Мак-Аллан любил метафоры, в отличие от Фрюманса, который их не ценил и почти никогда не употреблял. Ум его был менее основателен, но более подвижен. Он многое повидал в своей жизни и, если и не углублялся в суть вещей, во всяком случае умел уловить их облик и проявлял при этом незаурядный вкус и меткость взгляда. Рассказывая о своих путешествиях, он развлекал и в то же время давал пищу для размышлений. Наделенный артистическим чутьем и даром живописного слова, Мак-Аллан довольно тонко судил и о людях, хотя, по моему мнению, проявлял к ним излишнюю снисходительность: я была непримирима в своих суждениях о добре и зле, меж тем как он подчас признавал право на существование за этими извечными врагами, равно необходимыми, как он утверждал, для сохранения мирового порядка. Иногда подобный скептицизм казался мне следствием поверхностности, но спустя минуту Мак-Аллан вдруг поражал меня глубоким анализом жизненных явлений, не говоря уже о его всегдашнем превосходстве надо мной, когда речь заходила о нравственных и философских основах поведения людей.
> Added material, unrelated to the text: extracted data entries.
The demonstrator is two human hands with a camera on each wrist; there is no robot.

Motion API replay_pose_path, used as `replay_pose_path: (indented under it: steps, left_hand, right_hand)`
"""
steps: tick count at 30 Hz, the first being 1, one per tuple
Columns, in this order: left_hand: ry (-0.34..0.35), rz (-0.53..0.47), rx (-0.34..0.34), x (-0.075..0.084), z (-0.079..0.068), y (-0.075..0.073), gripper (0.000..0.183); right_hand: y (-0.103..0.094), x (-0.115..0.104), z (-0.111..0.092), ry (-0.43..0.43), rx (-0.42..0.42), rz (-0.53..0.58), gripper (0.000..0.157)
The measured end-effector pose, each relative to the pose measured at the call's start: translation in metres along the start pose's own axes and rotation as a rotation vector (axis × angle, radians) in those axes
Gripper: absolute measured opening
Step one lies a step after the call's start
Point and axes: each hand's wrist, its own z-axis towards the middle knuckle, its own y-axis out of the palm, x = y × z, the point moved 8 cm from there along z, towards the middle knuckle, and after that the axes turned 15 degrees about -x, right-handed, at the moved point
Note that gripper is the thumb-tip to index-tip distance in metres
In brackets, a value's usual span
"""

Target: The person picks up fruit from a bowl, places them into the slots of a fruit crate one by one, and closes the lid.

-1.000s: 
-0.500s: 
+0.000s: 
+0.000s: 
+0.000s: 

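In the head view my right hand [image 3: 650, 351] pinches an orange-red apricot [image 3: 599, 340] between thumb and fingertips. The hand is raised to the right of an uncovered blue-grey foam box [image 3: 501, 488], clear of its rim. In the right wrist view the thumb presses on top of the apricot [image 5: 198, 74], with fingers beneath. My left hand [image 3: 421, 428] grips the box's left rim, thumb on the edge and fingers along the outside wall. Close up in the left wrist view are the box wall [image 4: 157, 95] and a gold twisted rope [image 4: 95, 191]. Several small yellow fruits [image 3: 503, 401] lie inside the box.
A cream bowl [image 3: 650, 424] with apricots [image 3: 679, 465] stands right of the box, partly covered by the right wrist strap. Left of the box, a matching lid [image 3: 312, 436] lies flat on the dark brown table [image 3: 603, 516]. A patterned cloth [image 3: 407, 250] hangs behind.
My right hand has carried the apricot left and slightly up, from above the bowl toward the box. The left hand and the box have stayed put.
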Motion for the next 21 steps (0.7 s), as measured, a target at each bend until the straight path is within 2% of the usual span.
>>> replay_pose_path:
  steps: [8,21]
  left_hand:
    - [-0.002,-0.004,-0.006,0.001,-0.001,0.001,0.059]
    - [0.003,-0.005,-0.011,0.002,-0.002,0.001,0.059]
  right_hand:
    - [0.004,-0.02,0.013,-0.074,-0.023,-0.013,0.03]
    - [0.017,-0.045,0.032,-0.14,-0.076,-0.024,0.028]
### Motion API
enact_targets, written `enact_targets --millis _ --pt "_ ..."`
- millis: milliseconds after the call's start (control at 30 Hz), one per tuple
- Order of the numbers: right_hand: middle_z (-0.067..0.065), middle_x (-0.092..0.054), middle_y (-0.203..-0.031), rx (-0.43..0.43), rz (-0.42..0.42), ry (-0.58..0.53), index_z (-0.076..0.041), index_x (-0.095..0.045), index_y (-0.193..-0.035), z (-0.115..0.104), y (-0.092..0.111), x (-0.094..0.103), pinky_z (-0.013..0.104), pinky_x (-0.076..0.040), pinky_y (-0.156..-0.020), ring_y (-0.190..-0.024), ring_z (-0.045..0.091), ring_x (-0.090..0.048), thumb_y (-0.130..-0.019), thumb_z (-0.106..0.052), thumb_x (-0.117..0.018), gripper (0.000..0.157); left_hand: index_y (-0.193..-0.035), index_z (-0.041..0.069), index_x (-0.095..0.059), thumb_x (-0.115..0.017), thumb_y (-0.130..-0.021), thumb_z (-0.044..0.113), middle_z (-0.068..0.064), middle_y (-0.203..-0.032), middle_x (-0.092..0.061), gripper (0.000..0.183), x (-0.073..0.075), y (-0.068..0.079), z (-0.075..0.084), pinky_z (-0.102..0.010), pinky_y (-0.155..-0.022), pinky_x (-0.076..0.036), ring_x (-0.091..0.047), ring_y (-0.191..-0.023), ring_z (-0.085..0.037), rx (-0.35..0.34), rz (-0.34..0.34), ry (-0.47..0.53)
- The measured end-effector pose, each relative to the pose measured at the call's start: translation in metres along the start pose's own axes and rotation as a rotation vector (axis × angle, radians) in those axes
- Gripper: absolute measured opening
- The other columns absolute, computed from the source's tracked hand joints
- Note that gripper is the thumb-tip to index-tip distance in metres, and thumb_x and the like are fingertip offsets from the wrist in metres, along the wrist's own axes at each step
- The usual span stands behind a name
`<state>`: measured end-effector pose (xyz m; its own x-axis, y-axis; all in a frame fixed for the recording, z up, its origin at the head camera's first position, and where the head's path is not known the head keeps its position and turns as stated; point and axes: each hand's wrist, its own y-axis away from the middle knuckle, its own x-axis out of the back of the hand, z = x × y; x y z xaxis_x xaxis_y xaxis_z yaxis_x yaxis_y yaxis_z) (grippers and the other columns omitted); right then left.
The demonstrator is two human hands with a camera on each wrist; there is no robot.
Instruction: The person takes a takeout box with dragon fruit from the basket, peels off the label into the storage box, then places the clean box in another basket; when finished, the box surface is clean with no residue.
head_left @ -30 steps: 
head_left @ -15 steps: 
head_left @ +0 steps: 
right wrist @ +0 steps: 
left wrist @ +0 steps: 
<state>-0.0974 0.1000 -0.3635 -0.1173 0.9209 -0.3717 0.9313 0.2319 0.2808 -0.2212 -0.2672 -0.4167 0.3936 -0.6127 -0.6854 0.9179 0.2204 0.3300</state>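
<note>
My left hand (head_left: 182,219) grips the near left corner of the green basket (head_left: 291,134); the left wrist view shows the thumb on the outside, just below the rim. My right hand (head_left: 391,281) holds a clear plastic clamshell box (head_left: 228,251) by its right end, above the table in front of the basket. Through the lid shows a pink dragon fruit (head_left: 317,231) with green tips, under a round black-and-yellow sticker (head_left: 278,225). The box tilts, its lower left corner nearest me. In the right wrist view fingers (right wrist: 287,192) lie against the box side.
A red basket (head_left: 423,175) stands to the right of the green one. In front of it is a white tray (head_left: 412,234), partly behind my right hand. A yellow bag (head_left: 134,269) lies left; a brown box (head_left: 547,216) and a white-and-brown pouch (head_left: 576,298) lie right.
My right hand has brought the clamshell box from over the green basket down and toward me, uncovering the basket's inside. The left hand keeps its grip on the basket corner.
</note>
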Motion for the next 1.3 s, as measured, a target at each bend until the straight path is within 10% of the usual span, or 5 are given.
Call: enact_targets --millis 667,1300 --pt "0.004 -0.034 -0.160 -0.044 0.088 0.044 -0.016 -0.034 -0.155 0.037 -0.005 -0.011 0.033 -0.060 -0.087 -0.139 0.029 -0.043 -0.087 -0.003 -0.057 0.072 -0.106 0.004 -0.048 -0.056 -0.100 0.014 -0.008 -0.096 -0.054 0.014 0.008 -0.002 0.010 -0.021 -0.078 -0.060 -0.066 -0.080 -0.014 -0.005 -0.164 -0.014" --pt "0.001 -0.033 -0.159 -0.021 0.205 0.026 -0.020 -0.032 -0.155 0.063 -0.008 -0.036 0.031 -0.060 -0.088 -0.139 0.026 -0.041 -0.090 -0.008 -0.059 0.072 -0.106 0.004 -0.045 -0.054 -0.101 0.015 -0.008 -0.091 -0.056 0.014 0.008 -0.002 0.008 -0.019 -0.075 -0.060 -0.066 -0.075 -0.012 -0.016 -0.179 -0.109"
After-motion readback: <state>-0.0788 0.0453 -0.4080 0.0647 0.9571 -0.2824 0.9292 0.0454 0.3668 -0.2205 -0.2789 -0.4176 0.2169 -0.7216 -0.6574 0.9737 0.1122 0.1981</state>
Он не умел рассуждать так последовательно, как Фрюманс, и, сделав все необходимые выводы, подчинять им свои поступки или видеть предмет своего размышления в перспективе более широкой, чем прежде. Куда более впечатлительный и нетерпеливый, Мак-Аллан схватывал мысли на лету, составлял суждения с быстротой стрелы, но тем не менее редко бил мимо цели, потому что, не будучи глубоким философом, он был умным человеком.